Intel Core i9 9900K CofeeLake-R Review & Benchmarks – CPU 8-core/16-thread Performance

What is “CofeeLake-R” CFL-R?

It is the “refresh” (updated) version of the 8th generation Intel Core architecture (CFL) – itself a minor stepping of the previous 7th generation “KabyLake” (KBL), itself a minor update of the 6th generation “SkyLake” (SKL). While ordinarily this would not be much of an event – this time we do have more significant changes:

  • Patched vulnerabilities in hardware: this can help restore I/O workload performance degradation due to OS mitigations
    • Kernel Page Table Isolation (KPTI) aka “Meltdown” – Patched in hardware
    • L1TF/Foreshadow – Patched in hardware
    • (IBPB/IBRS) “Spectre 2” – OS mitigation needed
    • Speculative Store Bypass disabling (SSBD) “Spectre 4” – OS mitigation needed
  • Increased core counts yet again: CFL-R top-end now has 8 cores, not 6.
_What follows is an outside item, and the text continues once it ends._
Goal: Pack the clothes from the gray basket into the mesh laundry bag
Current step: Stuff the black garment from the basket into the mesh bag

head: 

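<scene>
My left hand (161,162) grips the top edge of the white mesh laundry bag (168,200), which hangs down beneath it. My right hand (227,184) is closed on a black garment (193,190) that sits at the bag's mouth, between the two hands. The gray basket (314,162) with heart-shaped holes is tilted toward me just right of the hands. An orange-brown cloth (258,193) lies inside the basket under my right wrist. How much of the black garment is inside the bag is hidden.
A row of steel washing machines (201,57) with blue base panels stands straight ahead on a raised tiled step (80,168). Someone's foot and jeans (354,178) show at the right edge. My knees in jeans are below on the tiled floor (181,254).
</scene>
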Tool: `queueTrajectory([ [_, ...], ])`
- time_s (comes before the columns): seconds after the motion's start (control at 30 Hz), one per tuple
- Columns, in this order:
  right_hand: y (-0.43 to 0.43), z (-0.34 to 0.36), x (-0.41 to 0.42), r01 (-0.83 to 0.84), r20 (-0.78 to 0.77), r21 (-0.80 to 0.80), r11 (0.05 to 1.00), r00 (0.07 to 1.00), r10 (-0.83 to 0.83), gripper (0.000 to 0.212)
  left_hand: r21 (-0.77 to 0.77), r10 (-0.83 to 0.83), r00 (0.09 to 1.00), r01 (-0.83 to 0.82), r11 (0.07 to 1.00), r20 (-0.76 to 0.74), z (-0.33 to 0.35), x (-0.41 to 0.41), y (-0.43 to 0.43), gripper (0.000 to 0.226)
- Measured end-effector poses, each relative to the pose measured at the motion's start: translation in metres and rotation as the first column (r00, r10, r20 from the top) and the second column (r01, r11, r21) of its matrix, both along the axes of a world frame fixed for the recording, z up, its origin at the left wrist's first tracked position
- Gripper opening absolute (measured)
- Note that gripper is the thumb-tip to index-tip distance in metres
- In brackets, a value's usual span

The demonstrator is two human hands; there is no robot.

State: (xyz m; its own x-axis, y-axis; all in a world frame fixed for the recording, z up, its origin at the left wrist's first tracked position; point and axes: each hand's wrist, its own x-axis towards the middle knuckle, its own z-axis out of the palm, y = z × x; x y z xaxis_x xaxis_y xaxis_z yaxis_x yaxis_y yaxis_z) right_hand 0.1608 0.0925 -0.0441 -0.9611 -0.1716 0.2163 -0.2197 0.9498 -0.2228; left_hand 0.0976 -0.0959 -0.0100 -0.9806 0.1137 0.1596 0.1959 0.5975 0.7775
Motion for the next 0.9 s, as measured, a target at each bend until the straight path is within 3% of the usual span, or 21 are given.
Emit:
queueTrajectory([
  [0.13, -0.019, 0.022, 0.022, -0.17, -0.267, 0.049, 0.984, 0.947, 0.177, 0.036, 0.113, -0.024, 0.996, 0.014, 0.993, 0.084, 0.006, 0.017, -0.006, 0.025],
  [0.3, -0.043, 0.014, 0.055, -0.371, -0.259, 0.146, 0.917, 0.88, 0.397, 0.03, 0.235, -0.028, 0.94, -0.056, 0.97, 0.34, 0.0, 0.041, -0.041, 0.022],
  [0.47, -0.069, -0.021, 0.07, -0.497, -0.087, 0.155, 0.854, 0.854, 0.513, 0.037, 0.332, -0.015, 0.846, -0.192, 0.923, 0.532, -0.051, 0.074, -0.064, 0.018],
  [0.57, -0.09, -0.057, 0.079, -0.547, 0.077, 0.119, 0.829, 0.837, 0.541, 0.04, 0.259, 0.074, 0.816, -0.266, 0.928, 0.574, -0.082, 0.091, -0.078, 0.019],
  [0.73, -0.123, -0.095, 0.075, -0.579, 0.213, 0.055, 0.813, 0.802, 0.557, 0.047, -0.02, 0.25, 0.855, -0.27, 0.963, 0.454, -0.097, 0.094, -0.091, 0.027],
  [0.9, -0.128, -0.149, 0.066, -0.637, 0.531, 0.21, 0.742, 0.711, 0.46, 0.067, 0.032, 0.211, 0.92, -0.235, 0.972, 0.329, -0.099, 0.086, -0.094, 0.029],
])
Intel CPUs bore the brunt of the vulnerabilities disclosed at the start of 2018 with “Meltdown” operating system mitigations (KVA) likely having the biggest performance impact in I/O workloads. While modern features (e.g. PCID (process context id) acceleration) could help reduce performance impact somewhat on recent architectures (4th gen and newer) the impact can still be significant. The CFL-R hardware fixes (thus not needing KVA) may thus prove very important.

On the desktop we also see increased cores (again!) now up to 8 (thus 16 threads with HyperThreading) – double what KBL and SKL brought and matching AMD.
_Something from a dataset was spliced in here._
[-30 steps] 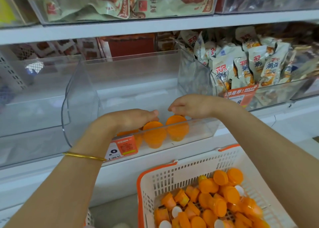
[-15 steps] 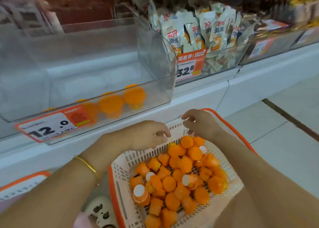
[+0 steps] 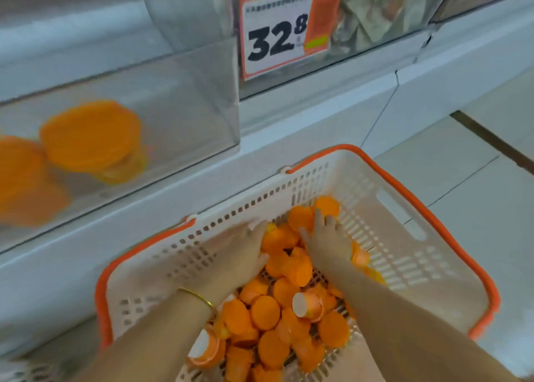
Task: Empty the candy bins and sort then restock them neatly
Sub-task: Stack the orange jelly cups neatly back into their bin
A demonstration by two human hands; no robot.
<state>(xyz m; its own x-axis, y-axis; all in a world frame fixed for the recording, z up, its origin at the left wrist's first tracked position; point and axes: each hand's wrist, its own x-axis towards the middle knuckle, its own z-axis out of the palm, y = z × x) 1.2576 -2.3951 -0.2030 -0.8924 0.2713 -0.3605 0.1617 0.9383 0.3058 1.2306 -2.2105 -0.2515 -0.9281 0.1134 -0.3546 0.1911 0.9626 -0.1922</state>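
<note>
Risk: R hand [image 3: 326, 244] fingers spread on jelly cups [image 3: 265, 312] piled in basket [image 3: 404, 266], L hand [image 3: 244, 256] fingers blurred, can't tell; overfull scoop could spill cups before clear bin [image 3: 179, 107] up-left of basket.

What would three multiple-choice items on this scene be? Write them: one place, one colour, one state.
1. Where are the left hand and right hand? A on the price tag; B in the basket; C on the floor.
2. What colour is the basket's rim? A blue; B green; C orange.
3. The clear bin is: A holding a few cups; B brim-full; C lidded.
Key: B, both lie among its cups; C, orange edging; A, only a few show inside.
</note>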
We also see increased clocks, mainly Turbo, but this still allows 1 or 2 cores to boost clocks higher than CFL could and thus help workloads not massively threaded. This can improve responsiveness as single tasks can be run at top speed when there is little thread utilization.
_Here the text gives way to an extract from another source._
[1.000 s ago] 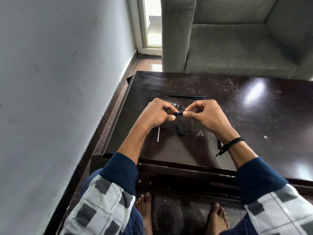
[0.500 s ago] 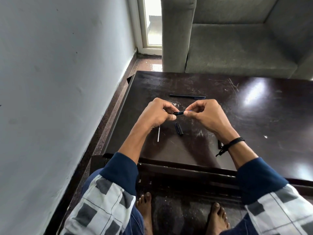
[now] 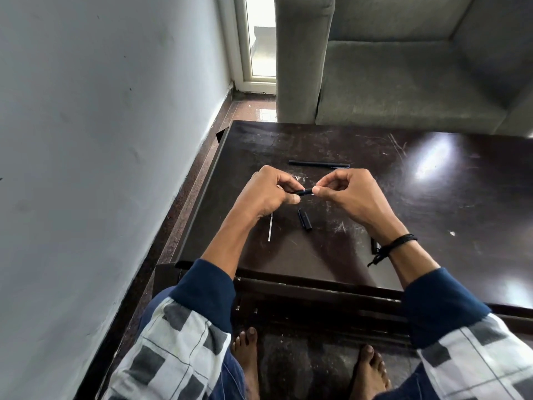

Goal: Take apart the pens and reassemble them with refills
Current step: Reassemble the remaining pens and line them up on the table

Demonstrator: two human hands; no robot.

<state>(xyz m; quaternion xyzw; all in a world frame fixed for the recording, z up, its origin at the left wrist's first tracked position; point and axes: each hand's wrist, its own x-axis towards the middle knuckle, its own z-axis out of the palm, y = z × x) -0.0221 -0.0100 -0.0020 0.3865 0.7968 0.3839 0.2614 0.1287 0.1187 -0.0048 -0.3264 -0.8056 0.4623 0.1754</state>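
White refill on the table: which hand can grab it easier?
Probably the left hand. The white refill lies right beside its wrist, while the right hand is on the far side of the pen piece both hands pinch, and would have to reach over.

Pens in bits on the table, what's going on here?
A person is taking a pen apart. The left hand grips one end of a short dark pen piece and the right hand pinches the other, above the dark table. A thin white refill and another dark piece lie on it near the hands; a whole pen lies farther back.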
While rated TDP has not changed, in practice we are likely to see increased “real” power consumption especially due to higher clocks – with Turbo pushing power consumption even higher – close to SKL/KBL-X.

In this article we test CPU Core performance; please see our other articles on:

Hardware Specifications

We are comparing the top-of-the-range Gen 8 Core i9 (9900K) with previous generation (8700K) and competing architectures with a view to upgrading to a mid-range high performance design.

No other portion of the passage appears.